The 43-year-old’s victory in the Open Championship thanks to a brilliant final round of 66 at Muirfield means he has completed three legs of the Grand Slam with wins in the Open, Masters and USPGA Championship.
Only the US Open has somehow escaped his grasp, with last month’s second place to Justin Rose at Merion extending his own record of runners-up finishes to six.
Assuming he plays in the USPGA Championship next month and the Masters next April, his first chance to complete the Grand Slam in the US Open will be in his 87th major appearance. It will also be at Pinehurst – scene of his first runners-up finish in the event in 1999.
Sarazen was the slowest to win his Grand Slam, needing 40 events from 1922 to 1935 compared to 18 for Nicklaus and just 15 for Woods, but he did have the excellent excuse of the Masters not even existing until 1934.
“I think that if I’m able to win the US Open and complete the career Grand Slam, I think that that’s the sign of the complete great player,” said Mickelson, who kept one hand on the Claret Jug at all times during his press conference.

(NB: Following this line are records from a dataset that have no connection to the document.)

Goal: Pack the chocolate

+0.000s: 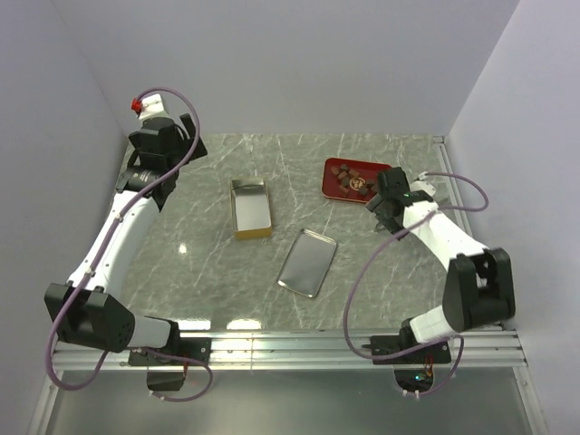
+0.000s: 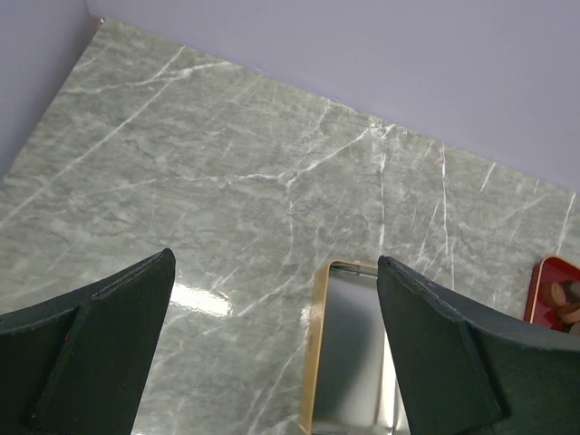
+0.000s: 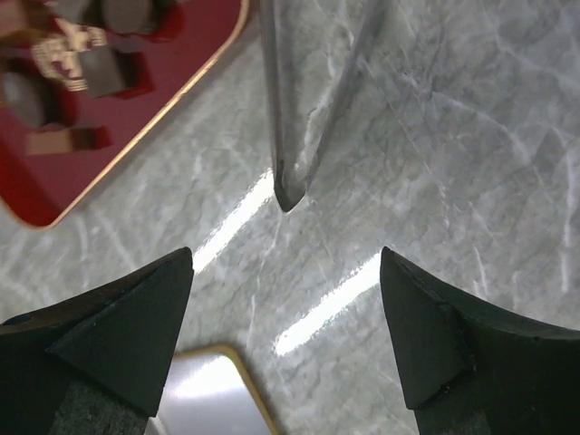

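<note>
Currently the chocolate (image 1: pixel 352 181) lies as a loose cluster of small brown lumps on the red tray (image 1: pixel 333 167), at the far right of the bench (image 1: pixel 199 263). The cluster spreads along the tray's length, which runs left to right in the top view, right end slightly nearer. Single lumps are too small to give a heading.

Right hand (image 3: pixel 285 256): fingers wide apart, nothing between them, hovering over bare bench just beside the tray's near edge.

Left hand (image 2: pixel 275 263): fingers wide apart, empty, at far left, well apart from the chocolate.

Gold tin (image 1: pixel 252 205): open side up, empty, long axis near to far, mid-bench.

Lid (image 1: pixel 307 262): silvery face up, near the tin, to its right.
</note>
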Action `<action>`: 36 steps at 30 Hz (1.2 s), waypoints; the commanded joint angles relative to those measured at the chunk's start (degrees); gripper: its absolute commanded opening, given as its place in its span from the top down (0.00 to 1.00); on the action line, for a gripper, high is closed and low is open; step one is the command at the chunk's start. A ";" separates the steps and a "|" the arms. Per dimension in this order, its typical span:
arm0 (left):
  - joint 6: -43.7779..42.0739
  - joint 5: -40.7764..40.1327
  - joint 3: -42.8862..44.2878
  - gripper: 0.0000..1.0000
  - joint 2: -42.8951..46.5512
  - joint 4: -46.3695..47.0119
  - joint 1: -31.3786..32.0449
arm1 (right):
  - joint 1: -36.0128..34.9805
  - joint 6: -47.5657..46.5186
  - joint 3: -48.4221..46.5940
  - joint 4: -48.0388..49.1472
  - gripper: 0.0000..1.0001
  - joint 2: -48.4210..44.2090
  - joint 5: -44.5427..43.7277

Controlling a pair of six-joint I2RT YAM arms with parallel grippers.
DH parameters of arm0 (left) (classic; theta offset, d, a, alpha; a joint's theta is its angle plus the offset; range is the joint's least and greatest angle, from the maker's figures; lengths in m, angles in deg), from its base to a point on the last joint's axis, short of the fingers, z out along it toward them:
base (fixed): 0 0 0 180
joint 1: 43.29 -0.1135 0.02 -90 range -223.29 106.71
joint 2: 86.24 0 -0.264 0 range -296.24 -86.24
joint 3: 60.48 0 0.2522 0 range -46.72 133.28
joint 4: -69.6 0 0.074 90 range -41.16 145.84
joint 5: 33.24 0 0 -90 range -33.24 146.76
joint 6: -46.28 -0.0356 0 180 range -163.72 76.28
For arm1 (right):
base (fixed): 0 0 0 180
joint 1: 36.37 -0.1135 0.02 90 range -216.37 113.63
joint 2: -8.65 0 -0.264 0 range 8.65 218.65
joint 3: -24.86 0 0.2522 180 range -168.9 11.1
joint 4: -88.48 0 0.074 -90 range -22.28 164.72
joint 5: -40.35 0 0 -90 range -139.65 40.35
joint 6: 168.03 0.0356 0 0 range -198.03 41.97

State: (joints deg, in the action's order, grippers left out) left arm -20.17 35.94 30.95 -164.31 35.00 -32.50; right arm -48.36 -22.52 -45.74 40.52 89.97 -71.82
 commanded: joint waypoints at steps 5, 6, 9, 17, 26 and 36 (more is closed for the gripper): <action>-6.15 3.85 -3.30 0.01 5.29 3.08 -0.24 | 0.47 4.62 -8.55 -2.89 0.10 9.90 -4.63; -6.15 4.03 -3.66 0.01 5.90 3.17 -0.33 | 0.65 4.26 -9.33 -3.16 0.11 10.43 -5.07; -4.75 4.91 -4.89 0.00 6.52 2.82 -1.29 | 2.05 3.12 -9.70 -3.07 0.11 12.02 -4.55; -4.22 5.35 -5.95 0.01 8.10 2.74 -2.70 | 3.90 2.15 -6.36 -0.79 0.11 13.51 -2.61; -4.13 5.44 -4.37 0.01 7.31 2.12 -3.05 | 4.95 0.83 -8.29 0.00 0.11 18.52 -0.85; -4.30 4.56 -4.28 0.01 7.22 2.30 -3.31 | 7.85 -1.36 -9.78 2.99 0.12 21.60 0.55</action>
State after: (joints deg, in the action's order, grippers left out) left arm -24.12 40.42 24.59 -158.08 36.05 -35.41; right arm -41.17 -22.87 -52.76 41.64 110.32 -70.55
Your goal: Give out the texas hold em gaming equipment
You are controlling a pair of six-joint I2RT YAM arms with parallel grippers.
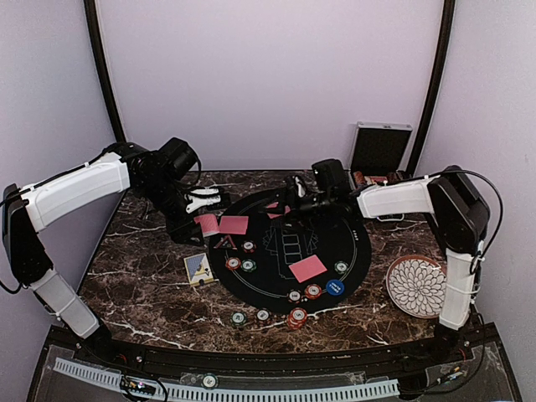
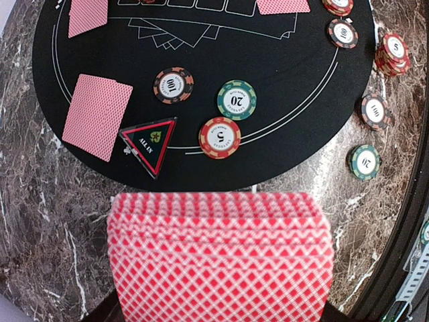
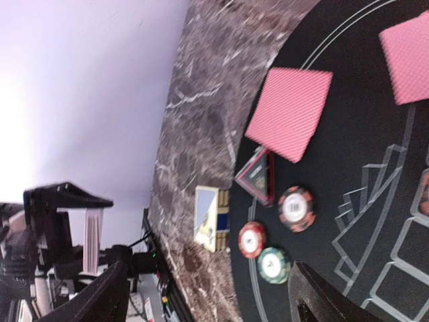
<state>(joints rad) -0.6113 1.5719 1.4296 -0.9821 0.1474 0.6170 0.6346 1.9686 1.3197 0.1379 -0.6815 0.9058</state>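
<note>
Dark veined marble table (image 1: 142,293) under pale walls carries a round black mat (image 1: 276,251); the left gripper (image 1: 203,208) hangs just outside the mat's left edge, clamped on a deck of red-backed cards (image 2: 221,258), which fills the lower part of its wrist view; on the mat just beyond the deck lie a triangular marker (image 2: 149,143), a single card (image 2: 97,115) face down beside it, and three striped chips (image 2: 219,137) near together; the right gripper (image 3: 211,298) hovers above the far side of the mat, its fingers (image 3: 100,298) spread wide with nothing between them, well apart from the cards lying below; more chips sit along the mat's near rim and on the marble beside it, a blue button (image 1: 334,286) among them; a white patterned plate (image 1: 416,286) rests at the right; a silver case (image 1: 381,149) stands open at the back; a small card box (image 1: 198,268) lies on the marble left of the mat.
</note>
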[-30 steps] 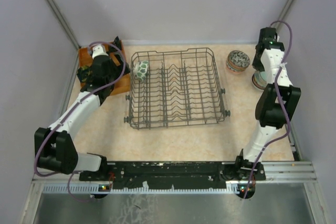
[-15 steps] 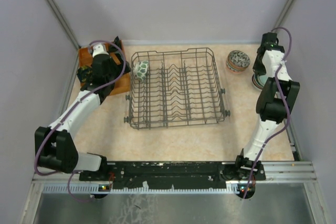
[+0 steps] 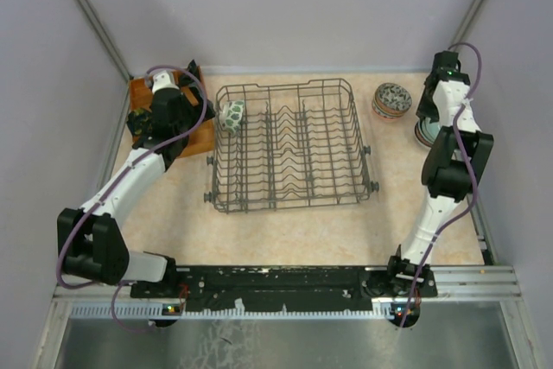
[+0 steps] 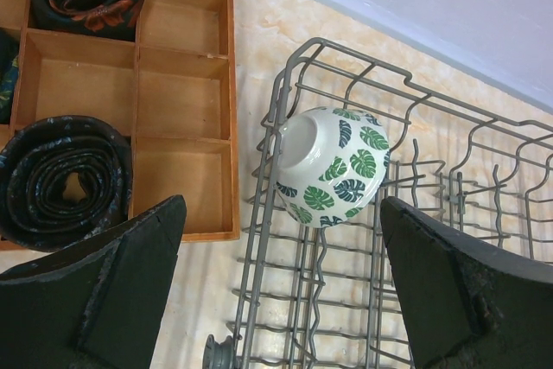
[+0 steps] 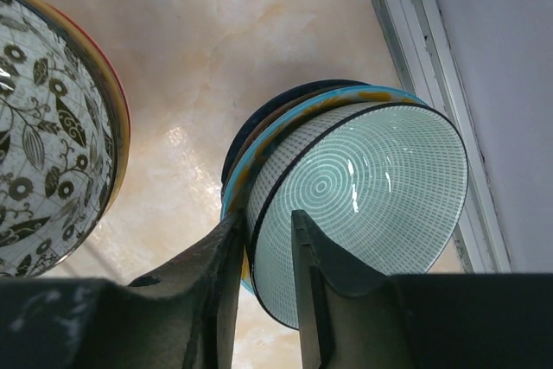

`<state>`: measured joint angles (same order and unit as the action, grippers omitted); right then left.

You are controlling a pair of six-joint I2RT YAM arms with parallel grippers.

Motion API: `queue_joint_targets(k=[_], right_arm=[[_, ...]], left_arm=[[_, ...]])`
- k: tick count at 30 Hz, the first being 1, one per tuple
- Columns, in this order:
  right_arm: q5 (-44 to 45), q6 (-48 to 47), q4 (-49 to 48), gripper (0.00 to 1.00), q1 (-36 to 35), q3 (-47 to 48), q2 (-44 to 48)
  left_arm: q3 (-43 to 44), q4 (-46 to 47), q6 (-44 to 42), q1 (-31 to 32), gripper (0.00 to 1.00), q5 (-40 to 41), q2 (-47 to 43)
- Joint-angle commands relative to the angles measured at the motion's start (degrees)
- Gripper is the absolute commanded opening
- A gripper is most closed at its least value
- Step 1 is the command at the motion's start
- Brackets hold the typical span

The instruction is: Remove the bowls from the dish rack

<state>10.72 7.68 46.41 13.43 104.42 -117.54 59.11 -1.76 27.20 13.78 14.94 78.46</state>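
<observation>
Right pincer (image 5: pixel 268 222) just easing apart astride teal bowl (image 5: pixel 371 187) rim: bowl set on stack (image 5: pixel 285 110). Left pincer (image 4: pixel 281 213) wide open; leaf bowl (image 4: pixel 333 166) ahead, apparently last in rack (image 4: pixel 346 308).

Place: a robot test cell in a lab, no real kitchen here.
Walls: bare grey panels (image 3: pixel 285 6) box it in, with metal struts (image 3: pixel 91 19) up the corners.
Arms: left arm (image 3: pixel 130 183) and right arm (image 3: pixel 449 170), both bolted to a rail (image 3: pixel 285 283).
Props: a dish rack (image 3: pixel 289 149) and bowls (image 3: pixel 391 99) staged on a plain table (image 3: pixel 285 226).
</observation>
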Motion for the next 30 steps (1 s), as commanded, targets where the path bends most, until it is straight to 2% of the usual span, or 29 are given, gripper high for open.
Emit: queue_joint_targets(k=[1,14,20,25,30], right_arm=[[0.56,-0.18,-1.32,0.34,0.57,3.37,1.78],[1.67,0.42,-0.88,0.44,-0.54,2.70,11.87],[2.42,0.85,-1.51,0.47,-8.04,0.54,19.36],[-5.10,3.05,-13.73,0.58,-20.51,-7.27,29.01],[-21.06,12.56,-35.38,0.63,-29.37,-18.34,30.66]], left_arm=[[1.53,0.46,0.42,0.37,0.99,-0.26,0.48],[-0.49,1.78,1.59,0.63,0.99,-1.17,-1.65],[-1.33,2.91,1.61,1.30,0.99,-1.10,-3.12],[-1.69,2.28,0.41,1.44,0.99,-0.13,-3.92],[-5.36,3.45,0.11,1.51,0.99,2.89,-6.73]])
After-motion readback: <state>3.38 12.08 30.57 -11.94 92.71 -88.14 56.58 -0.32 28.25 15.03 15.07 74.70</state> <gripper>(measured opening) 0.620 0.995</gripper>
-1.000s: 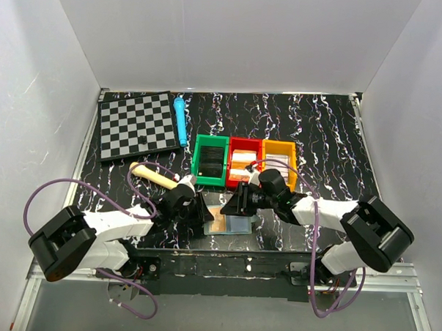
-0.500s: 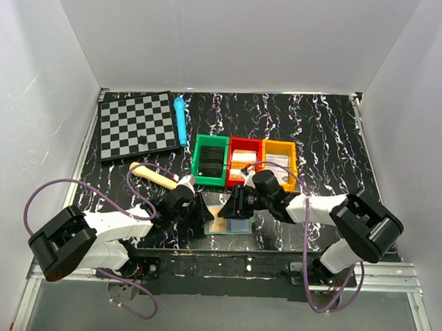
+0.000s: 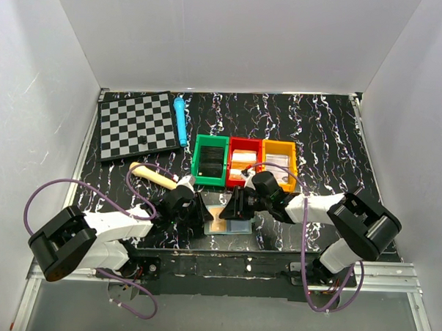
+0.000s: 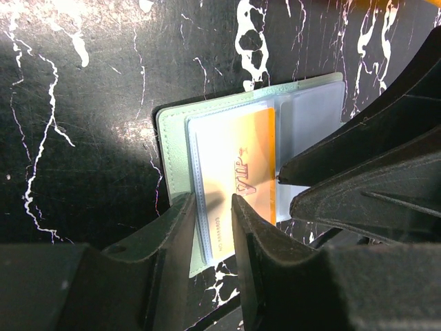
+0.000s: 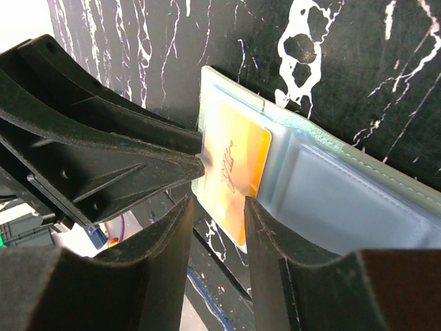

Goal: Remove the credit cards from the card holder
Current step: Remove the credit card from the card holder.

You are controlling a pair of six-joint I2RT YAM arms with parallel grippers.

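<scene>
The card holder (image 3: 237, 226) lies open near the table's front edge, grey-green rim (image 4: 172, 141) and pale blue panels (image 5: 344, 200) showing. An orange credit card (image 4: 251, 155) (image 5: 238, 172) sits in its left panel, sticking out a little over the near edge. My left gripper (image 3: 203, 212) (image 4: 211, 207) is at the holder's left side, jaws a narrow gap apart over the panel's edge, gripping nothing that I can see. My right gripper (image 3: 232, 204) (image 5: 217, 210) comes in from the right, open, with the card's near corner between its fingers. The two grippers' tips almost meet.
Green bin (image 3: 210, 160), red bin (image 3: 243, 159) and orange bin (image 3: 278, 162) stand in a row just behind the grippers. A chessboard (image 3: 137, 124) and a blue pen (image 3: 180, 121) lie at the back left. A wooden handle (image 3: 156, 177) lies by the left arm.
My right gripper has shifted a little left, in over the card holder. The left gripper's jaws have narrowed slightly; the holder has stayed in place.
</scene>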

“I’m a leg away. And it’s been a tough leg for me! Those five players are the greats of the game. You look at them in a different light. If I were able to ever win a US Open, and I’m very hopeful that I will . . .”
Mickelson did not complete the thought, but his caddie Jim Mackay has no doubt the left-hander will never stop trying to win. “He looks forward. He works hard,” Mackay said. “How many people are going to build a practice facility in his yard post-40? He wants it.
“He’s stronger than he’s ever been, he’s fitter than he’s ever been, and he’s hungrier than he’s ever been. When he’s 60-something years old he’s going to be on the putting green at Augusta thinking he has a chance. That’s just how he is built.” Five weeks ago Mickelson took a one-shot lead into the final round at Merion, on his 43rd birthday, only to stumble to a closing 74 and finish two shots behind Rose.
He spoke then of the “heartbreak” he would always associate with the US Open unless he could win one eventually, but bounced back to win the Scottish Open at Castle Stuart the week before his triumph at Muirfield.
“It’s a huge difference in emotions, as you can imagine,” he added. “Being so down after the US Open, to come back and use it as motivation, to use it as a springboard, knowing that I’m playing well and to push me a little bit extra to work harder; to come out on top, in a matter of a month to turn it around it really feels amazing.
“I thought that it could go either way. You have to be resilient in this game because losing is such a big part of it. And after losing the US Open, it could have easily gone south, where I was so deflated I had a hard time coming back. But I looked at it and thought I was playing really good golf. I had been playing some of the best in my career. And I didn’t want it to stop me from potential victories this year, and some potential great play. And I’m glad I didn’t, because I worked a little bit harder and in a matter of a month I’m able to change entirely the way I feel.”